■ GOAL OF THE EXERCISE ■
Retype nothing except the lines below from the one with "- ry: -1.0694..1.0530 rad" through the one with "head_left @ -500", exactly, with images left out.
__________
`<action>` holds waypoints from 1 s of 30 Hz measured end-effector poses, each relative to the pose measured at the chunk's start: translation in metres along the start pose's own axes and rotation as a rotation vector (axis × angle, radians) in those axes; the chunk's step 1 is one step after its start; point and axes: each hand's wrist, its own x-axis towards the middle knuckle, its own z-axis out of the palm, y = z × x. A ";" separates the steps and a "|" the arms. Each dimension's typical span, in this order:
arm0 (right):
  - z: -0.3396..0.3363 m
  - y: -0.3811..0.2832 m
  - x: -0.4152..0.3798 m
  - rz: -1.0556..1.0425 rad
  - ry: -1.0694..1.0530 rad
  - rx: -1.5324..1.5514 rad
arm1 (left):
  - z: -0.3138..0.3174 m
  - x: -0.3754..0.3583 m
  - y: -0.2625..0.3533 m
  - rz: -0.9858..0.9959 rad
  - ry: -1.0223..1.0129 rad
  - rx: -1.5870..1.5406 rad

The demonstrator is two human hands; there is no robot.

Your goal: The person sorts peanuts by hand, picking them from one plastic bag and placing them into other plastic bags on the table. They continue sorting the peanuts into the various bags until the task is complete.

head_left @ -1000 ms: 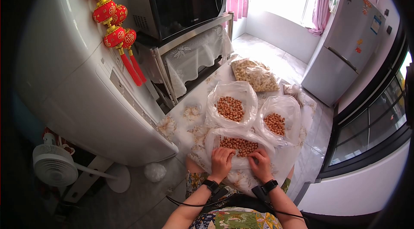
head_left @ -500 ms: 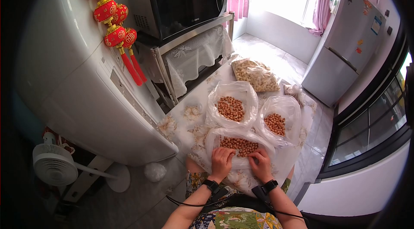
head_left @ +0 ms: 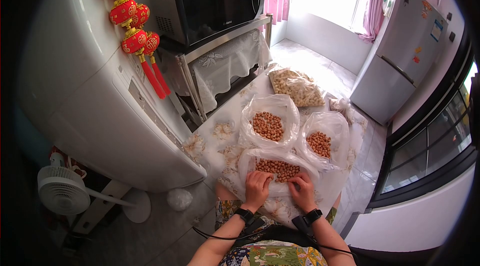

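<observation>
A clear plastic bag (head_left: 247, 160) lies spread open at the near side of the table, with reddish-brown round nuts (head_left: 281, 169) inside. My left hand (head_left: 257, 189) is closed at the bag's near left rim, fingers curled inward. At the near right rim my right hand (head_left: 302, 191) is also closed, its fingertips by the nuts. Both seem to pinch the bag's edge; the exact grip is partly hidden. Behind stand two more open plastic bags of similar nuts, a left bag (head_left: 248, 138) and a right bag (head_left: 340, 141).
A full bag of pale nuts (head_left: 297, 87) sits at the table's far end, beside a small crumpled bag (head_left: 341, 106). A flowered cloth (head_left: 220, 153) covers the table. Around it are a microwave (head_left: 220, 6) on a metal rack, a fridge (head_left: 400, 56) and a fan (head_left: 62, 191).
</observation>
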 end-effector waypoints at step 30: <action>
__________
■ RESPONSE AREA ■
  - ry: -1.0694..1.0530 rad
  - rx: -1.5324..1.5514 rad
arm1 (left):
  - z: -0.3138..0.3174 m
  - x: -0.3754..0.3583 m
  - y: -0.2625..0.3533 m
  - rz: -0.9858..0.9959 rad
  - ry: -1.0223..1.0129 rad
  - rx: -1.5870..1.5406 rad

The demonstrator is two human hands; there is no robot.

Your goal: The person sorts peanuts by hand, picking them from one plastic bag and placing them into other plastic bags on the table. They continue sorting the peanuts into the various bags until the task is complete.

head_left @ -1000 ms: 
head_left @ -500 ms: 

Besides the given answer, there is nothing more to add.